EXERCISE BRIEF » Please copy out the full listing that follows exactly; no picture belongs in the copy.

COLLECTED DATA »
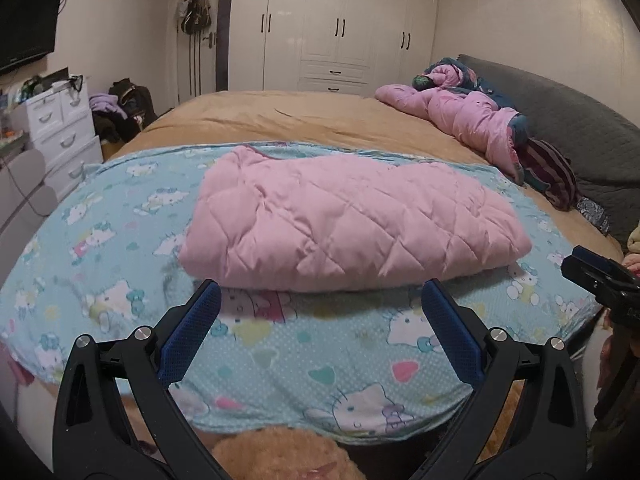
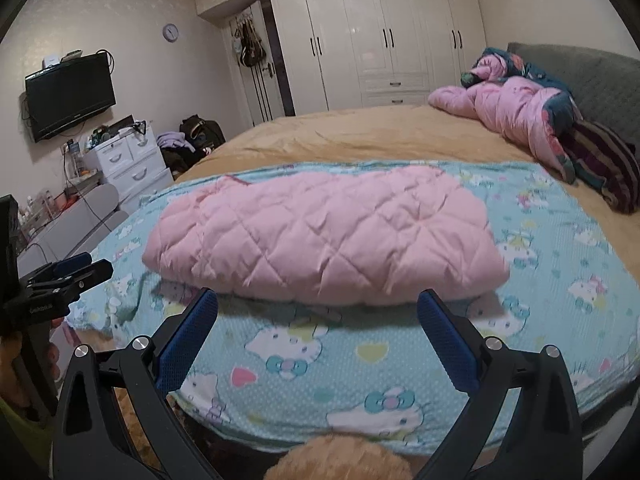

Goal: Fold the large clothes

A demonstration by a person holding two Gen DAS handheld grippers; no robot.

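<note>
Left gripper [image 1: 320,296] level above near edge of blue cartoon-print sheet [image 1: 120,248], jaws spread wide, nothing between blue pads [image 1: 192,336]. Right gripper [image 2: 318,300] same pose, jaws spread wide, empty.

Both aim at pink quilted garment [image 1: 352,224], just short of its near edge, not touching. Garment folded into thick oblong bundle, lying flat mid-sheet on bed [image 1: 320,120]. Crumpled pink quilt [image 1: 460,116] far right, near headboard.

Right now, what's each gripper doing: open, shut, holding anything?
Left gripper: open, holding nothing, just short of the folded pink quilted garment.
Right gripper: open, holding nothing, at the same garment's near edge.
</note>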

EXERCISE ANSWER »
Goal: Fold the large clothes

A demonstration by a person holding two Gen DAS handheld grippers; no robot.

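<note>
Left gripper [image 1: 320,296] level above near edge of blue cartoon-print sheet [image 1: 120,248], jaws spread wide, nothing between blue pads [image 1: 192,336]. Right gripper [image 2: 318,300] same pose, jaws spread wide, empty.

Both aim at pink quilted garment [image 1: 352,224], just short of its near edge, not touching. Garment folded into thick oblong bundle, lying flat mid-sheet on bed [image 1: 320,120]. Crumpled pink quilt [image 1: 460,116] far right, near headboard.

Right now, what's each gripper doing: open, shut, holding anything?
Left gripper: open, holding nothing, just short of the folded pink quilted garment.
Right gripper: open, holding nothing, at the same garment's near edge.
</note>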

The work on this exercise has been finished.